Scotty Yang, assistant professor in the Virginia Tech Department of Entomology within the College of Agriculture and Life Sciences, recently published a paper in Ecological Entomology describing this automotive phenomenon.
His observations of this ant behavior spanned 2017–2023, when he observed nine species of ants hitchhiking on personal vehicles. Of these nine species, seven were considered invasive to the places they were found.
It has been well documented that insects can hitch a ride on vehicles, but typically the research focuses on agricultural machinery or the trucking industry. Yang’s work is the first to look at ants hitching on everyday vehicles.

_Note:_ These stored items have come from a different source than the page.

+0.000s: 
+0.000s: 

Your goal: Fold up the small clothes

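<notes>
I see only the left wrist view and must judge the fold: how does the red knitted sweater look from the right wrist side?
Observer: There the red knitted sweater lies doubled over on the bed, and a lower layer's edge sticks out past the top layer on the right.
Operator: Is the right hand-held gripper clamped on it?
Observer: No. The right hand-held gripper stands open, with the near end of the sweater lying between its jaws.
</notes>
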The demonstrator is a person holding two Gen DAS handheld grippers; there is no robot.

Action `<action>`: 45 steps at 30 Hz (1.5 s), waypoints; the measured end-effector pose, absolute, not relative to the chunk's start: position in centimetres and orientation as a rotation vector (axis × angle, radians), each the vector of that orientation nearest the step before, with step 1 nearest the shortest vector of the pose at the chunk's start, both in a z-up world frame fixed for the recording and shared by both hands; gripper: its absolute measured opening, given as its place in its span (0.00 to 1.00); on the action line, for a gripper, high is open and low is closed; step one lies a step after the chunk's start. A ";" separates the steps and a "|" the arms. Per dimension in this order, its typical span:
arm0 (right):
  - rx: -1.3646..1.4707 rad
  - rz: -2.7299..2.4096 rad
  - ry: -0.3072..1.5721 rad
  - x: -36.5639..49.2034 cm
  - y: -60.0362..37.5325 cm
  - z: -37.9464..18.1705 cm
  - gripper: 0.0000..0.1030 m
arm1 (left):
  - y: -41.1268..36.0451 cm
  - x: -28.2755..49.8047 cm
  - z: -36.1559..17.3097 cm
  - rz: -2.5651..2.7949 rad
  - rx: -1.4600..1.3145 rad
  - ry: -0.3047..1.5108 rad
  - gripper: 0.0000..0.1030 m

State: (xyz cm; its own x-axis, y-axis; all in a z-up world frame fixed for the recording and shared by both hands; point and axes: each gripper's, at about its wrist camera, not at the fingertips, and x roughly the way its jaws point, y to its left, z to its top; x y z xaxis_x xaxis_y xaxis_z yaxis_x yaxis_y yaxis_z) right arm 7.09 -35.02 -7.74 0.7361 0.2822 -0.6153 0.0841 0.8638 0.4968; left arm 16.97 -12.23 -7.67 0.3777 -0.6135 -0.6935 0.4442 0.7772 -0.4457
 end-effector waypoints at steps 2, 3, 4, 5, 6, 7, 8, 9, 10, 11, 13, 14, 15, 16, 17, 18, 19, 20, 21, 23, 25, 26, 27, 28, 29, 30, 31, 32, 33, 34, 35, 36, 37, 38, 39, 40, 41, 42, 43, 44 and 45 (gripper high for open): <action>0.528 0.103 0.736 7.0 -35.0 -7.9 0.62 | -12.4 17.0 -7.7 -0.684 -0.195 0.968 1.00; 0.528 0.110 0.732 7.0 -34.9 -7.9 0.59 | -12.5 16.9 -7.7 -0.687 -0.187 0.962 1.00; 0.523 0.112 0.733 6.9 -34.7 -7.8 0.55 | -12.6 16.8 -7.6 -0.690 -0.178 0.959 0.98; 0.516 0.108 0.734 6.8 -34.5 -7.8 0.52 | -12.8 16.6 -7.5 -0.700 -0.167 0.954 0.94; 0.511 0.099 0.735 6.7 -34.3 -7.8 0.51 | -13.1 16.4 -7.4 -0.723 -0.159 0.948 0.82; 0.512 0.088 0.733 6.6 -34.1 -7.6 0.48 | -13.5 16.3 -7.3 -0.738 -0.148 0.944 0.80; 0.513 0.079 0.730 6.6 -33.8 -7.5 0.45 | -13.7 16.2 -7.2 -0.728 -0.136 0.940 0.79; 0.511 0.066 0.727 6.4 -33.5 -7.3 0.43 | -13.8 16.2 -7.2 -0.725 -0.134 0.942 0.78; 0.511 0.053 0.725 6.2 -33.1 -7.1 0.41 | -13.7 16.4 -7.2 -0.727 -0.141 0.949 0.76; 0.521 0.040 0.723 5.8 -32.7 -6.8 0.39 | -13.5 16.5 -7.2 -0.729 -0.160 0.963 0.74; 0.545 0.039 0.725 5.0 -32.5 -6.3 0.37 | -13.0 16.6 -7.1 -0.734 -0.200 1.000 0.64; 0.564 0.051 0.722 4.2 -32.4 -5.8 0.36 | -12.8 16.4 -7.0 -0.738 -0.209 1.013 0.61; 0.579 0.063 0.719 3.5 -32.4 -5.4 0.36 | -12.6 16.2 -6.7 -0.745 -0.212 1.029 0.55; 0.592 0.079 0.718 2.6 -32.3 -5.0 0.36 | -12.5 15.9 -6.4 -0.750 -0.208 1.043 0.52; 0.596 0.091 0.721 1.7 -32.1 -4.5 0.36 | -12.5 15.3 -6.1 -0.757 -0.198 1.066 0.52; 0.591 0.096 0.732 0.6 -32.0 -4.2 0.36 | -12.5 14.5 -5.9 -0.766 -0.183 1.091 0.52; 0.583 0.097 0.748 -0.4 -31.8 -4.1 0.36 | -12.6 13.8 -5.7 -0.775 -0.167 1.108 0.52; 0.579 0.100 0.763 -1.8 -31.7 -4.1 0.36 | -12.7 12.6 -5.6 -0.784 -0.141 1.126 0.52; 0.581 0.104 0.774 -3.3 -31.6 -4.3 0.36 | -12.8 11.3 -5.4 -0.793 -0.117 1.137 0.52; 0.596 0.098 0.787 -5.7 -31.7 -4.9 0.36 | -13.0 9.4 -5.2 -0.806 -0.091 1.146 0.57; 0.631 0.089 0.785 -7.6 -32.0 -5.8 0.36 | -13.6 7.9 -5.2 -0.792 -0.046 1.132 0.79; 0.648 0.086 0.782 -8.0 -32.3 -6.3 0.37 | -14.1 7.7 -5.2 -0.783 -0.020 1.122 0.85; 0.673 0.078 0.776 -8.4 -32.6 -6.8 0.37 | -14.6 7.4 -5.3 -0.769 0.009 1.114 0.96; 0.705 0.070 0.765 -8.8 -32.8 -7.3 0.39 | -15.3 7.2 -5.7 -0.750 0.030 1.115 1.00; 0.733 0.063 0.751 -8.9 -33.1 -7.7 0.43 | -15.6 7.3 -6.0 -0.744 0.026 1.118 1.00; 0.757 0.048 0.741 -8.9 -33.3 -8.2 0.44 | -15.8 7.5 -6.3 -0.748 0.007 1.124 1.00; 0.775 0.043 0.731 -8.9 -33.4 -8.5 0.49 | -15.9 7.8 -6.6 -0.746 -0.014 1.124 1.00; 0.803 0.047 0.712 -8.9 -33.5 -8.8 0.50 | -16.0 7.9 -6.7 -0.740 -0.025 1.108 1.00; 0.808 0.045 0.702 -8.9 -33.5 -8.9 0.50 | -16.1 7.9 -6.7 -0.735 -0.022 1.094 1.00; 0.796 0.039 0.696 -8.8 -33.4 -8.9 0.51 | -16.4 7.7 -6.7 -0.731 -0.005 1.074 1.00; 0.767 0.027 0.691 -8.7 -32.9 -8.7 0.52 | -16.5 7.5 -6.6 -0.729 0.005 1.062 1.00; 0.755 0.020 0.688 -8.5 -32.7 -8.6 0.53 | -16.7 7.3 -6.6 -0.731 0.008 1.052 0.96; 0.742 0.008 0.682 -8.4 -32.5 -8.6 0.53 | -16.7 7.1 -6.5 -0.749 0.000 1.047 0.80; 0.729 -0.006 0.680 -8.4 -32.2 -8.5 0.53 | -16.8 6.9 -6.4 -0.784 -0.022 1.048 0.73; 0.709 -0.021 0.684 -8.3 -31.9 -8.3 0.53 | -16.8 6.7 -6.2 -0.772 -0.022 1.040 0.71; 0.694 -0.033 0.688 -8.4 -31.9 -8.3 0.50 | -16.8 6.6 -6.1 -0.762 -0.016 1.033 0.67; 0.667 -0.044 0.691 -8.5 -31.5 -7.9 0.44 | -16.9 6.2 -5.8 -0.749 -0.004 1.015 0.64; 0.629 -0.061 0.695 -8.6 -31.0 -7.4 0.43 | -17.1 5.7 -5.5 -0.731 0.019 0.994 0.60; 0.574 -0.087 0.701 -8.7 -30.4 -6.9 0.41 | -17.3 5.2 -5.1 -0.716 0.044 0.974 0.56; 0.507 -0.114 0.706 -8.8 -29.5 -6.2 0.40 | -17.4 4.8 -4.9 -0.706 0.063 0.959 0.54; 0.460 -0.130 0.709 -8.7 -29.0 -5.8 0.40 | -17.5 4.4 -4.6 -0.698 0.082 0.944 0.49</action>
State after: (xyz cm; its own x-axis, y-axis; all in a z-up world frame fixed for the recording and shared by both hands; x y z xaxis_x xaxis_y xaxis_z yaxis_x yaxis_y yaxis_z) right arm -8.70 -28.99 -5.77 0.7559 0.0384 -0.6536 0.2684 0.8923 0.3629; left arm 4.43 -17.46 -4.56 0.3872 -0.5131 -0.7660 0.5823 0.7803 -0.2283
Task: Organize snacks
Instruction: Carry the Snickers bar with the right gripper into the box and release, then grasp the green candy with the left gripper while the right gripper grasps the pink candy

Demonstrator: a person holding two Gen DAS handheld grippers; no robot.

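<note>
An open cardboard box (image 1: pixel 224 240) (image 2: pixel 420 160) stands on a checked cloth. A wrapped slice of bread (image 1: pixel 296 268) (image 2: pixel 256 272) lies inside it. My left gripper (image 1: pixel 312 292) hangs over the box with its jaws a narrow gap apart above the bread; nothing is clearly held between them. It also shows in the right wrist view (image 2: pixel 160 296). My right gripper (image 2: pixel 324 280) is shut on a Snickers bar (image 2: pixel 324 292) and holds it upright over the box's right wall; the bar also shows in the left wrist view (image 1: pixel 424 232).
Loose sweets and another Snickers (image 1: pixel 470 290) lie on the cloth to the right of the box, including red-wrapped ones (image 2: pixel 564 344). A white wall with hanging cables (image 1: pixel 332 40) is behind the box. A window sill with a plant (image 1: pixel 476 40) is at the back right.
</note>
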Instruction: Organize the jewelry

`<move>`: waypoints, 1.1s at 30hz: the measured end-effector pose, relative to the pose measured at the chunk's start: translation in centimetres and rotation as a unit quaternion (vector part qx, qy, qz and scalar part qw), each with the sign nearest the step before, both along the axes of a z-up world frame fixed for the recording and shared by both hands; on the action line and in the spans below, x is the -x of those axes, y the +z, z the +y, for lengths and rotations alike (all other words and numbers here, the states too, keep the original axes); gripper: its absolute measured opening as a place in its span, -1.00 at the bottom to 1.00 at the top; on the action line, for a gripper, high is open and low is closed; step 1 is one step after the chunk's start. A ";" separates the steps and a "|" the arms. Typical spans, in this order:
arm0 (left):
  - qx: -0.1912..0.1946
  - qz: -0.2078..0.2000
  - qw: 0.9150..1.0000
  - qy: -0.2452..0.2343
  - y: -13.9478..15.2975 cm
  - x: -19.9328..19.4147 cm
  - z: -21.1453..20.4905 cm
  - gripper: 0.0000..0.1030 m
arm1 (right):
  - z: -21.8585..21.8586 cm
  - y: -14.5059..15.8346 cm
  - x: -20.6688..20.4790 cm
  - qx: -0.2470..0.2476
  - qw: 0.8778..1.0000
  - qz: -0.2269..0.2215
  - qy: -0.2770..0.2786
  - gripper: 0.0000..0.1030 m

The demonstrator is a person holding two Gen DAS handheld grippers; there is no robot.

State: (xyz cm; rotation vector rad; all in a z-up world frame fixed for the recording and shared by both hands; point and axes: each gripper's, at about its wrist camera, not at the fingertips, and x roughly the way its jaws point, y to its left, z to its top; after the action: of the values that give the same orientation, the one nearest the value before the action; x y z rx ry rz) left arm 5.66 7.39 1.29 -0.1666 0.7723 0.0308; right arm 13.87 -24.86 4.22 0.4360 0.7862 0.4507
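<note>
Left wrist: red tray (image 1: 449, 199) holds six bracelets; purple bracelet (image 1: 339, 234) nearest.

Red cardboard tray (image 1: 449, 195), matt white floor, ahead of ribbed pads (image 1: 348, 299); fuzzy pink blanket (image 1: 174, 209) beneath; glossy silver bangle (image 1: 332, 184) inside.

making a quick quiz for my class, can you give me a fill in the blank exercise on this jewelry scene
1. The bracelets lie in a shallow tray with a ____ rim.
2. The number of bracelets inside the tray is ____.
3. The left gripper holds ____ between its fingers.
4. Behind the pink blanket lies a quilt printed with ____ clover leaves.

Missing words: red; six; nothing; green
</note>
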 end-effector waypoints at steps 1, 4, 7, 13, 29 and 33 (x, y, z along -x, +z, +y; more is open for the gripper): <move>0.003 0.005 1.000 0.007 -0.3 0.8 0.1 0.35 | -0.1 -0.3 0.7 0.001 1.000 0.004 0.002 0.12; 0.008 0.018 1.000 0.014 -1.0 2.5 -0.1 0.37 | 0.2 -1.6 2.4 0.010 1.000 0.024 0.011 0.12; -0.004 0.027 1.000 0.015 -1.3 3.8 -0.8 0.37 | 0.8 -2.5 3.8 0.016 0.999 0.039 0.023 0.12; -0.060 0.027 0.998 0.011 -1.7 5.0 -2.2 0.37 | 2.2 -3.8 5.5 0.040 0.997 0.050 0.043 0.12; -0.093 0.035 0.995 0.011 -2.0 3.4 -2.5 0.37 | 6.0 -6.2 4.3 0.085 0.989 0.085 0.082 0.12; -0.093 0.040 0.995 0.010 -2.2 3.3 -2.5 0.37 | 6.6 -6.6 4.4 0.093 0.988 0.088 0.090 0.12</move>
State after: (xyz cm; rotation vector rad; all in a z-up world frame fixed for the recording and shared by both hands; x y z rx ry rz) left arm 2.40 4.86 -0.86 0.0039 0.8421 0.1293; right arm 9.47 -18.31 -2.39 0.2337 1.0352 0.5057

Yang’s study was a citizen science effort that incorporated social media reports from people throughout Taiwan. The work primarily studied ant populations and their hitchhiking on the island, and it included examples of species such as the ghost ant and the black cocoa ant. In the study, factors such as the time of year, weather, type of car, location, duration of stay, and number of ants were examined to better understand the patterns which gave rise to a successful hitchhiker colony.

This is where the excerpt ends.